-- Work to be completed --
Whenever a line of the listing contains the string "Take", return that line.

Stored data Start Marker

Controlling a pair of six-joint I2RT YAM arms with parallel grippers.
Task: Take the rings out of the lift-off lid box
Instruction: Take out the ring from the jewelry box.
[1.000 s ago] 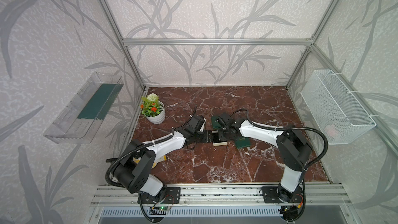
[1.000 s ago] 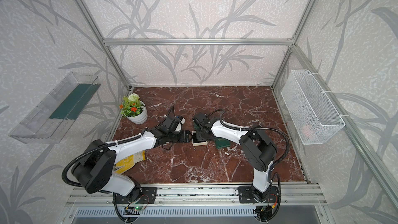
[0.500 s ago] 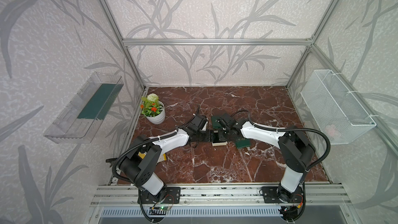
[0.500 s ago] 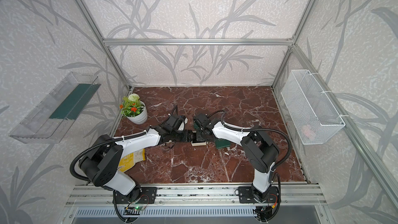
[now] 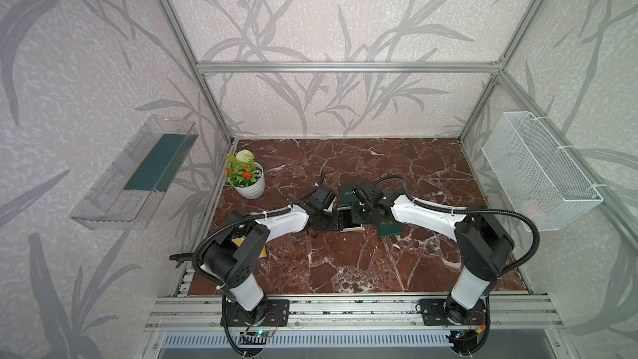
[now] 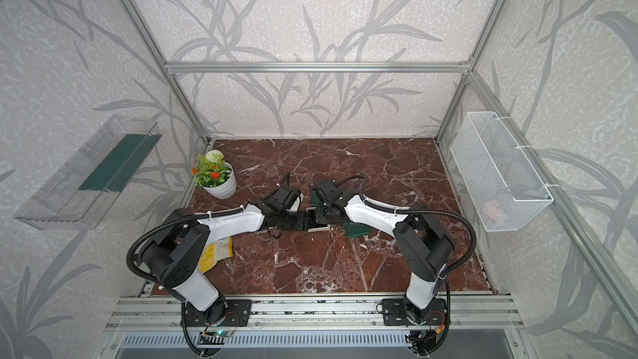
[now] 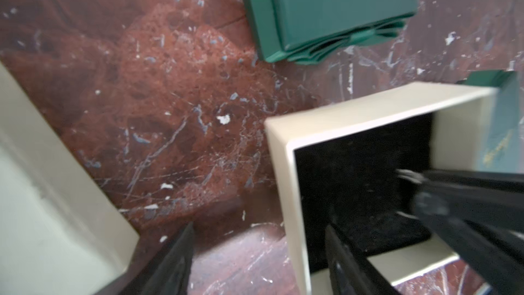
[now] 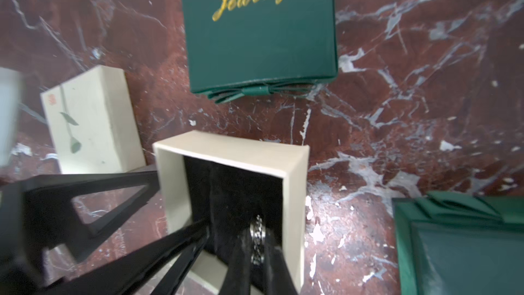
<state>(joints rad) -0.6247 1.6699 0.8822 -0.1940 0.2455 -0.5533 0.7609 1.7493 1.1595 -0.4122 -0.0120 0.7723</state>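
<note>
Ring [image 8: 257, 239] one, green boxes [image 8: 261, 29] two

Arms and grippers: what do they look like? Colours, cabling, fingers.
White shells and black joint housings on the left arm and right arm. A black corrugated conduit loops along each, with white ties. The left gripper and right gripper are black; a left finger is tapered with a triangular cut-out.

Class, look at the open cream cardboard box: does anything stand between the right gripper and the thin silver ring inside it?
Nothing visible does. The cream cardboard box stands open with no lid on it, and the right gripper is shut on the thin silver ring inside it.
</note>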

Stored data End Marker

-- Answer to this task --
Task: Take the rings out of the lift-off lid box
Instruction: Take out the ring from the jewelry box.

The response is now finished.